Join us as we welcome Kay Ulanday Barrett for the Chicago launch party for their poetry collection, WHEN THE CHANT COMES. For this event, Kay will be joined by H. Melt, Francesca Royster, and Darien R. Wendell.
Kay Ulanday Barrett aka @brownroundboi, is a poet, performer, and educator, navigating life as a disabled pilipinx amerikan transgender queer in the U.S. with struggle, resistance, and laughter. K. has featured on colleges & stages globally; Princeton University, UC Berkeley, The Lincoln Center, Queens Museum, The Chicago Historical Society, & even an invitation to The White House. They are a fellow of The Home School, Drunken Boat, & The Lambda Literary Review. Their contributions are found in PBS News Hour, Asian American Writers Workshop's The Margins, Lambda Literary Review, RaceForward, Foglifter, The Deaf Poets Society, EAOGH, Poor Magazine, Fusion.net, Trans Bodies/Trans Selves, Winter Tangerine, Make/Shift, Third Woman Press, The Advocate, Buzzfeed, and Bitch Magazine. When The Chant Comes is their first collection. www.kaybarrett.net / @kulandaybarrett
H. Melt is a poet and artist who was born in Chicago. Their work proudly documents Chicago’s queer and trans communities. Their writing has been published many places including Lambda Literary, Newcity, The Offing, and Them, the first trans literary journal in the United States. They are the author of The Plural, The Blurring (2015) and currently editing an anthology of trans poetry for Sibling Rivalry Press. H. Melt co-leads Queeriosity at Young Chicago Authors and works at Women & Children First, Chicago's feminist bookstore.
Francesca T. Royster is a queer writer, teacher, scholar, mother, and jazz bassist living in Chicago. She has published two books: Becoming Cleopatra: The Staging of an Icon and Sounding Like a No-No: Queer Sounds and Eccentric Acts in the Post-Soul Era, in addition to numerous scholarly essays.

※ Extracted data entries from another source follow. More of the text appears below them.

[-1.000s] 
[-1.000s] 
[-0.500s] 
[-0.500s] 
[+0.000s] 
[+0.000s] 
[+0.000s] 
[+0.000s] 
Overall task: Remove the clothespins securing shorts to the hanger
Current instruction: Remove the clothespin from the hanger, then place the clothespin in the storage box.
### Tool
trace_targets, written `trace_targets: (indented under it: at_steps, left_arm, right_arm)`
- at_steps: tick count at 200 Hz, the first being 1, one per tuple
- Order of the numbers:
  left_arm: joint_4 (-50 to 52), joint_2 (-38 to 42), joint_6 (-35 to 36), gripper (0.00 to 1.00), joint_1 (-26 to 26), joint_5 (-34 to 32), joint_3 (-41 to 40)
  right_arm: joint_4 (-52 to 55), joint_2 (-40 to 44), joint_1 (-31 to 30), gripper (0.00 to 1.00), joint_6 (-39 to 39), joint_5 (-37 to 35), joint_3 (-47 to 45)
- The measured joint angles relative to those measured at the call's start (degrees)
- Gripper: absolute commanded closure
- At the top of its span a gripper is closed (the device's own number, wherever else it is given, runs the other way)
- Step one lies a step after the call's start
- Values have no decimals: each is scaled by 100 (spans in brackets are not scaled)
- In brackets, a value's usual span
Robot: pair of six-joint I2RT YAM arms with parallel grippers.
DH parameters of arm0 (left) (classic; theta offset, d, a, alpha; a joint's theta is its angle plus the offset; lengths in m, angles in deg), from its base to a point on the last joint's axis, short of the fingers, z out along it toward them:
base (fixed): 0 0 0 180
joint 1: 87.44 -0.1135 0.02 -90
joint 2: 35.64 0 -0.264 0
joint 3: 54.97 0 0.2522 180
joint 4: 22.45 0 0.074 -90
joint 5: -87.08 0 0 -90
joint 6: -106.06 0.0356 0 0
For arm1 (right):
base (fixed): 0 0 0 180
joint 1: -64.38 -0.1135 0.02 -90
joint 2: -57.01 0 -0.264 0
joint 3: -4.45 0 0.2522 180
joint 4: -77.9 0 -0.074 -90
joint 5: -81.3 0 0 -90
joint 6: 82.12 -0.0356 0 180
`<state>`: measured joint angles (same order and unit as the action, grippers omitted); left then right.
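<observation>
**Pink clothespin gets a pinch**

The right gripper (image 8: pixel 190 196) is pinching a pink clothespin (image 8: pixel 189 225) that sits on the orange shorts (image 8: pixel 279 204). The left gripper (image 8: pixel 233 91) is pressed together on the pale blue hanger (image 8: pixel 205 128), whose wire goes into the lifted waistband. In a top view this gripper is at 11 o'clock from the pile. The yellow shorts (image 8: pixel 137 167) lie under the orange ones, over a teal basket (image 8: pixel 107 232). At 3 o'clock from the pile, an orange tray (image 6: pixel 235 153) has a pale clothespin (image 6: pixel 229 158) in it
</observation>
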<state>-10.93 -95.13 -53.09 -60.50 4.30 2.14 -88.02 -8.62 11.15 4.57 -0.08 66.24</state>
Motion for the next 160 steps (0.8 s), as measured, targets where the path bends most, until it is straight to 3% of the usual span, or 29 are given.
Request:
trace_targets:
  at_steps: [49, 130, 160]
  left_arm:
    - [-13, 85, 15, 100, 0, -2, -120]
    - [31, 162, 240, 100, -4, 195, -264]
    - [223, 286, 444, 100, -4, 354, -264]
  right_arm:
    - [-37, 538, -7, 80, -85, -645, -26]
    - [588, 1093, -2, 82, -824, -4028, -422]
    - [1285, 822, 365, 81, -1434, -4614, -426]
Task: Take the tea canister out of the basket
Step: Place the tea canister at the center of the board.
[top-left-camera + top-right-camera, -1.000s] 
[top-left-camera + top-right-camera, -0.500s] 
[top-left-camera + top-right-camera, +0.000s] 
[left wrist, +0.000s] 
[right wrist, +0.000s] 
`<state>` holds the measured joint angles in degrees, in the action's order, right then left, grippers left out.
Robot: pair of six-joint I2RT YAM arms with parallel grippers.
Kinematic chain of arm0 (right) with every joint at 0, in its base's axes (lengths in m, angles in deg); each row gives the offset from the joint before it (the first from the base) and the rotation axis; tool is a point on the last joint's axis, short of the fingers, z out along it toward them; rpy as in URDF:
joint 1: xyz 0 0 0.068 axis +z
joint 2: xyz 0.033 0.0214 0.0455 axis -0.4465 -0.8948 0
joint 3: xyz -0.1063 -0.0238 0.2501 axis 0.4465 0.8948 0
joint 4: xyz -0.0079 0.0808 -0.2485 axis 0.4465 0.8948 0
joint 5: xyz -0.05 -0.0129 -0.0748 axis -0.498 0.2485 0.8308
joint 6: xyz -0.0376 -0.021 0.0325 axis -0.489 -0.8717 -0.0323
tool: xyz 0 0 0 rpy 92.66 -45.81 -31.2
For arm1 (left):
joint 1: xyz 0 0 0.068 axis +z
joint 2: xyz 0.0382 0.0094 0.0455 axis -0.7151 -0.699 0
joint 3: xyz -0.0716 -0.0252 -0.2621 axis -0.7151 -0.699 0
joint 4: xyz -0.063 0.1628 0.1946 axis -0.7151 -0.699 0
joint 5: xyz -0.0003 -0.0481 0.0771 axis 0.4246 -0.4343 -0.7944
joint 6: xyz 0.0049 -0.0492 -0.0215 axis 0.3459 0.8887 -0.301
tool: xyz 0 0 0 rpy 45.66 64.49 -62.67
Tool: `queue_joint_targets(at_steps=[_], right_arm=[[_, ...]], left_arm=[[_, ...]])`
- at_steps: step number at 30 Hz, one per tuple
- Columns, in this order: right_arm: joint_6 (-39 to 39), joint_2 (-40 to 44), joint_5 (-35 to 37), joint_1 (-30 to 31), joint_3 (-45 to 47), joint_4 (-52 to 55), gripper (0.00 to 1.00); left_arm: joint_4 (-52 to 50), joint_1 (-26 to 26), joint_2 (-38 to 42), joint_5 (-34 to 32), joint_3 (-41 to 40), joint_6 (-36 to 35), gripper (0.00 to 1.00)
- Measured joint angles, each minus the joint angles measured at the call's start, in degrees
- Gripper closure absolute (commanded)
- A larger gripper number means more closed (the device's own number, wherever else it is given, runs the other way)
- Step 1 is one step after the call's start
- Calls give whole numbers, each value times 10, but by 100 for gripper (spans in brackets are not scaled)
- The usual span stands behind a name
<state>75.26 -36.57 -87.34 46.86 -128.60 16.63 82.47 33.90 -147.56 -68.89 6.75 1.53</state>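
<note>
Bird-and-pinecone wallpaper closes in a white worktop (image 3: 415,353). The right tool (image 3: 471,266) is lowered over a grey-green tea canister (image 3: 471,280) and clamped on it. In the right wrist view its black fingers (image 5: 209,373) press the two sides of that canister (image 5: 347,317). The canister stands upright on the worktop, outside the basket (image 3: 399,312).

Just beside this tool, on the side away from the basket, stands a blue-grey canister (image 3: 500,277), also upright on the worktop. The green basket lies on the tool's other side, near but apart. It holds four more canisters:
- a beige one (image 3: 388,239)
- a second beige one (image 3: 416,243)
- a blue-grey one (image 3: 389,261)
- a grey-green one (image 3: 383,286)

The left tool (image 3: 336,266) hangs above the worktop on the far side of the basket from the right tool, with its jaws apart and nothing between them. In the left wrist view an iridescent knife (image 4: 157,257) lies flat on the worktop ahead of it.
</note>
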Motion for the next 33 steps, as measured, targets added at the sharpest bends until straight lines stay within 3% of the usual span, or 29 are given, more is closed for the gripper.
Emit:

Darien R. Wendell is a black, mixed, trans, queer, nonbinary, femme person dreaming up strategies and deploying them towards abolition and collective liberation. When Darien isn’t working against and moving through/beyond systems of domination and oppression through their artwork, they don’t exist. Put another way, a bitch/boi out here tryna survive the ways they learn and know how. Their art is their life & they treat life, in all its complex arrangements, as art. They practice with the intention to fit the materials to the problem, issue, or inquiry which taken many forms such as sex education, sculpture, embroidery, and healing arts.